Bereits vor der Corona-Pandemie regte eine damals im Klinkengrund wohnhafte Frau an, auch im Klinkengrund eine öffentliche Büchertauschzelle zu installieren. Schon in den Jahren 2019/20 griff die damalige Quartiersmanagerin die wertvolle Idee auf und „ging in die Spur😉“.

Denn ein öffentlicher Bücherschrank ist eine tolle Initiative, die es ermöglicht, Bücher frei zugänglich in der Öffentlichkeit zu teilen. Er funktioniert ähnlich wie eine kleine Bibliothek im Freien, bei der Menschen Bücher hineinstellen und auch mitnehmen können.
Sicher gibt es zahlreiche Vorteile solch eines Schrankes, der den Zugang zu Büchern für alle erleichtern kann; hilft, das Lesen in Büchern und die Bücher selbst zu erhalten und ein Gegengewicht zum vielen Medienkonsum wie Fernsehen, Internet oder soziale Netzwerke bilden kann.
Am geplanten Aufstellort im verkehrsberuhigten Bereich der Goethestraße gibt es bereits jetzt Sitznischen mit Bänken; Verweil- Möglichkeiten, welche bei schönem Wetter sogar zum Lesen gleich vor Ort einladen.

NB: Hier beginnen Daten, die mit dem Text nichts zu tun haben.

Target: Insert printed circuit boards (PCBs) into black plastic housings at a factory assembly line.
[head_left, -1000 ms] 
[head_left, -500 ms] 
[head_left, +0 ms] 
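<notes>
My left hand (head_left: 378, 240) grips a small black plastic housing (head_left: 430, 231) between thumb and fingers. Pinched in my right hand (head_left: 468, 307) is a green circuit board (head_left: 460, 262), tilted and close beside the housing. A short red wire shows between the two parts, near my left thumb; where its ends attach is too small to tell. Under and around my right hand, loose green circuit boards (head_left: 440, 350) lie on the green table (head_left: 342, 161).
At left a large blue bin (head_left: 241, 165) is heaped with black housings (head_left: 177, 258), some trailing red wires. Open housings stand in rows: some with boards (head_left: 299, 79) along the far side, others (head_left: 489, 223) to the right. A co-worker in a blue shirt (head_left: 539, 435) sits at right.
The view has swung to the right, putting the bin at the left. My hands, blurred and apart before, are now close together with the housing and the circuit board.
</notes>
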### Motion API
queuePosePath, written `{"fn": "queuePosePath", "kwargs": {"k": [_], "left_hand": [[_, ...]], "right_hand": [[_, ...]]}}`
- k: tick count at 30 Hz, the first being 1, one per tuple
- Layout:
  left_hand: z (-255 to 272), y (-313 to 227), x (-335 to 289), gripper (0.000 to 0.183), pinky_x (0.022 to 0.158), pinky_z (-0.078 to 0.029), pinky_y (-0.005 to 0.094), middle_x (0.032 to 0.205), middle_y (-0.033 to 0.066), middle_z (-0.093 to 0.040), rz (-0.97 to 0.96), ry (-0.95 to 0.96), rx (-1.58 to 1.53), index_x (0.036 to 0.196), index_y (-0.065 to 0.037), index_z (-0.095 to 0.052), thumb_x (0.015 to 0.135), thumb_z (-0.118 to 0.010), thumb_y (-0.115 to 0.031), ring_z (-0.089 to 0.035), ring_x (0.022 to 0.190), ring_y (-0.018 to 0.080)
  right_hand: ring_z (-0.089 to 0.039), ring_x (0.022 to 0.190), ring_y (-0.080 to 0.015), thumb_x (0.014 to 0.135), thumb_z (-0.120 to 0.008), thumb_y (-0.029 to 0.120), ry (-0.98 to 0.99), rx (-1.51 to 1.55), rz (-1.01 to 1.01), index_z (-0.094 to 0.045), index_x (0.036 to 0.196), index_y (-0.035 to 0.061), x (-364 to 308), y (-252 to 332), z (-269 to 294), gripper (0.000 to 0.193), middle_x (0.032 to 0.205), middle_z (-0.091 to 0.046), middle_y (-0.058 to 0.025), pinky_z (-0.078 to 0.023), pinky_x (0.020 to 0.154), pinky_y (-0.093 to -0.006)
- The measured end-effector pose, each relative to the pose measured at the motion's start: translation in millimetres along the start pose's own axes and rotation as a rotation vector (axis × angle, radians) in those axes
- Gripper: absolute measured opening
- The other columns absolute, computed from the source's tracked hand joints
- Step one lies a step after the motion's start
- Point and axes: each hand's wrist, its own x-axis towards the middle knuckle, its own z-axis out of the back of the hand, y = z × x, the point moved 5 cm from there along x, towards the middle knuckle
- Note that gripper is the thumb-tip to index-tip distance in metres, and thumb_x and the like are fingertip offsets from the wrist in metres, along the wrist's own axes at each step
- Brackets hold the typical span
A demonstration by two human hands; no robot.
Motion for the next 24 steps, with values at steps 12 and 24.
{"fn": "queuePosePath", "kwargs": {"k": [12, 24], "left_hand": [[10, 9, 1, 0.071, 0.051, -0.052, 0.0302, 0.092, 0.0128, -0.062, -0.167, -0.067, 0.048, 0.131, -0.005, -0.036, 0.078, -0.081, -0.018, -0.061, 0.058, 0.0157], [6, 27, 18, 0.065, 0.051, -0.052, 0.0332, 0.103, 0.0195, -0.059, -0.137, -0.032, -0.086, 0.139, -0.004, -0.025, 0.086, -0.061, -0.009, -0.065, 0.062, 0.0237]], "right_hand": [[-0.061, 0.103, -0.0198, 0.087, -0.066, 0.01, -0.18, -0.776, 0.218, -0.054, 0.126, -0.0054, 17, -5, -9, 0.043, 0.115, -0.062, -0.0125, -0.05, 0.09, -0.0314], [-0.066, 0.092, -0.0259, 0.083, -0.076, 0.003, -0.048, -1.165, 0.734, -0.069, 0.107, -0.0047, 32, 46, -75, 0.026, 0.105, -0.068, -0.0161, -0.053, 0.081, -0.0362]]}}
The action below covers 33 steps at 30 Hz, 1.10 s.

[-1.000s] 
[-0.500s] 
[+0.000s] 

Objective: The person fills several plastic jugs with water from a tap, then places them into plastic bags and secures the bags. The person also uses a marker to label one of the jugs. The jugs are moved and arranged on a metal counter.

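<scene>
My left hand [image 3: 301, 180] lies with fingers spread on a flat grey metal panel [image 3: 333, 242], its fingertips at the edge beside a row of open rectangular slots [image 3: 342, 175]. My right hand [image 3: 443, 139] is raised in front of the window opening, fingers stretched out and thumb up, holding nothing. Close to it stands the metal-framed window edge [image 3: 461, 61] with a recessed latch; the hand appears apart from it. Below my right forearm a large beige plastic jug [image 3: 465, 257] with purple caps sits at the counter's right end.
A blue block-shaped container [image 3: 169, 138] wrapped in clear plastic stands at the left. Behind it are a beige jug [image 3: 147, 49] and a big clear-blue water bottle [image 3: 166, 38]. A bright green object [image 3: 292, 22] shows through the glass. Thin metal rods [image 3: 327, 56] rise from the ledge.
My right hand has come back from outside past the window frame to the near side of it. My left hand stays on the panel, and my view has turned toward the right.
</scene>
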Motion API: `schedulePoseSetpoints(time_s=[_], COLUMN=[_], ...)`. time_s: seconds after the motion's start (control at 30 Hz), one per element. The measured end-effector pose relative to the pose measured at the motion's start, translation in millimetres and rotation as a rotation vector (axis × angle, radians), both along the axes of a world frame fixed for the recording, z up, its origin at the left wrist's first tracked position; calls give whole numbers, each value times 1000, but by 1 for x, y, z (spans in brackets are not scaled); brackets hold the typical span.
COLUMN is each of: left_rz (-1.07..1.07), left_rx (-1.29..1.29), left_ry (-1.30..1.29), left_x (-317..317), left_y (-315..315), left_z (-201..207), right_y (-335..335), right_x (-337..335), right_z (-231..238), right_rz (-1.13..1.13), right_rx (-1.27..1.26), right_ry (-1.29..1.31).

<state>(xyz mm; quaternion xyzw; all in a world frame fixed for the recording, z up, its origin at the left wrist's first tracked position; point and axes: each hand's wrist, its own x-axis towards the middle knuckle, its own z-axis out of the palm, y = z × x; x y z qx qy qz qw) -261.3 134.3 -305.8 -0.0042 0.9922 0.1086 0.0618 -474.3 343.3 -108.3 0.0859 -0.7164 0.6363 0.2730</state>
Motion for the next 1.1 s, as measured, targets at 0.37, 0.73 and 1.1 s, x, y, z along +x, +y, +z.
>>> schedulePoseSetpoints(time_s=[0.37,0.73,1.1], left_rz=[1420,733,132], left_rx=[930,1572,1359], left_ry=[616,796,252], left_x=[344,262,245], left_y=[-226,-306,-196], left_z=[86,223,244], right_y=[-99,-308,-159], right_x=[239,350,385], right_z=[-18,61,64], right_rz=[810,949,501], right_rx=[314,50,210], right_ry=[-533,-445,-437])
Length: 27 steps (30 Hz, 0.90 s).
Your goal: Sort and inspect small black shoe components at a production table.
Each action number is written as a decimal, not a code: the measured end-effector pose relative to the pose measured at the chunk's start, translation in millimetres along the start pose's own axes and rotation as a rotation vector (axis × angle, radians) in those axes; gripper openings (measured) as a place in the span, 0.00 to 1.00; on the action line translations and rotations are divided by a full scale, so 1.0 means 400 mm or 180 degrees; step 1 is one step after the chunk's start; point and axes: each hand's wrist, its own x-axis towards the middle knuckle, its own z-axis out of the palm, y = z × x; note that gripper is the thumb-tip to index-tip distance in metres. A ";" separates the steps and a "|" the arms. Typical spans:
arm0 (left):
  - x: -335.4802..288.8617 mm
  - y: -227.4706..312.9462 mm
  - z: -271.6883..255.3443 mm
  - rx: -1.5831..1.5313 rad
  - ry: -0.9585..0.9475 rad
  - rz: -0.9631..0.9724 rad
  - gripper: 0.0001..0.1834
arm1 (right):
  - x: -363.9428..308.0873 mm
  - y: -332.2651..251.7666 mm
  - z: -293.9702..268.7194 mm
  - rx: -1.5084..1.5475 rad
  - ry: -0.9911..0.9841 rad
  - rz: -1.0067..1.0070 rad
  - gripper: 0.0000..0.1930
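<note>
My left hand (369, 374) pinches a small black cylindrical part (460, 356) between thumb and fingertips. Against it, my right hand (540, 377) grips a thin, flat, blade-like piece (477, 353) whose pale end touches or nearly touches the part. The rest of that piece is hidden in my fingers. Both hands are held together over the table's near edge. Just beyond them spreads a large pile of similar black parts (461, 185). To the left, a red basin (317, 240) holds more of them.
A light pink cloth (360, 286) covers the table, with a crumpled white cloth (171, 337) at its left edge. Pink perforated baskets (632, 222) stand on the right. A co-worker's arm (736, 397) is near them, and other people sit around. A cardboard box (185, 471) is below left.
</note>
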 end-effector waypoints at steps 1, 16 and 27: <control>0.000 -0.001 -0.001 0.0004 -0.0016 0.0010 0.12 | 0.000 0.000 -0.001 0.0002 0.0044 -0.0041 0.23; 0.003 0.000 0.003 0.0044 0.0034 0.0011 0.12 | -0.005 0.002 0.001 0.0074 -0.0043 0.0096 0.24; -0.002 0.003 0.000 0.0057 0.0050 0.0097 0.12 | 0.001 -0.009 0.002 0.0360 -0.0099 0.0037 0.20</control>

Die bereits fortgeschrittene Vorarbeit von Frau Näther wurde zeitnah nach dem Mitarbeiterwechsel Ende 2021 wieder aufgegriffen.
Monatelang stand „unser“ Kaufwunsch einer Telefonzelle Typ TelH90 bei der zuständigen Telekommitarbeiterin auf der Warteliste.
Im Juni 2023! gelang es endlich, ein auf dem Telekom-Lager in Michendorf abgelagertes ausgedientes Telefonhäuschen zu erwerben.
Mittlerweile war aber bereits so viel Zeit vergangen, dass ehemals Interessierte entweder aus dem Stadtteil weggezogen waren oder aus Altersgründen ihre Aktivitäten verringerten.
Neue mögliche Paten wurden aber gefunden. Auch mit der KITA „Tausendfüssler“, die das Projekt ebenfalls schätzt, wurden „Nutzungs-Pläne“ geschmiedet.
Eine „KITA-Mutter“ begeisterte sich für die Idee und stellte den notwendigen Verfügungsfonds-Antrag, damit die Zelle, der Um- und Ausbau, der Transport und das Aufstellen finanziert werden können.
Das Quartiersgremium tagte im Juli 2023 und stimmte dem Antrag und der schönen Idee einstimmig zu.
Mit einer nahe Potsdam (damals) ansässigen Firma, welche sich auf Aufbereitungen ehemaliger Telefonzellen und deren Umwidmung hin zu öffentlichen Bücherschränken spezialisiert hatte, wurde ein Generalvertrag geschlossen: Abholung vom Telekom-Lager, Umbau der Zelle hin zu einem Outdoor-Bücherschrank, Transport und Aufbau im Klinkengrund.
Dieser Vertrag wurde bis heute seitens der Firma I. nicht ausgeführt. Es folgten monatelanges Nachhaken, Vertrösten und dann im Jahr 2024 die Information, dass Insolvenz angemeldet wurde.
Nach Rücksprache mit dem Insolvenzverwalter sind die Telefonzellen noch immer auf einem vom Amtsgericht abgesperrten und versiegelten, mit Mietschulden in 5stelliger Höhe belasteten Lager- Gelände vorzufinden. Noch mindestens weitere 30 bis 40, teilweise liegend übereinandergestapelte T.- Häuschen fristen dort ihrem Dasein.
Weiterhin ist die Stadtverwaltung mit geduldigem Nachfragen „am Ball“, um endlich die stadteigene Telefonzelle herausgegeben zu bekommen.Leider bisher erfolglos.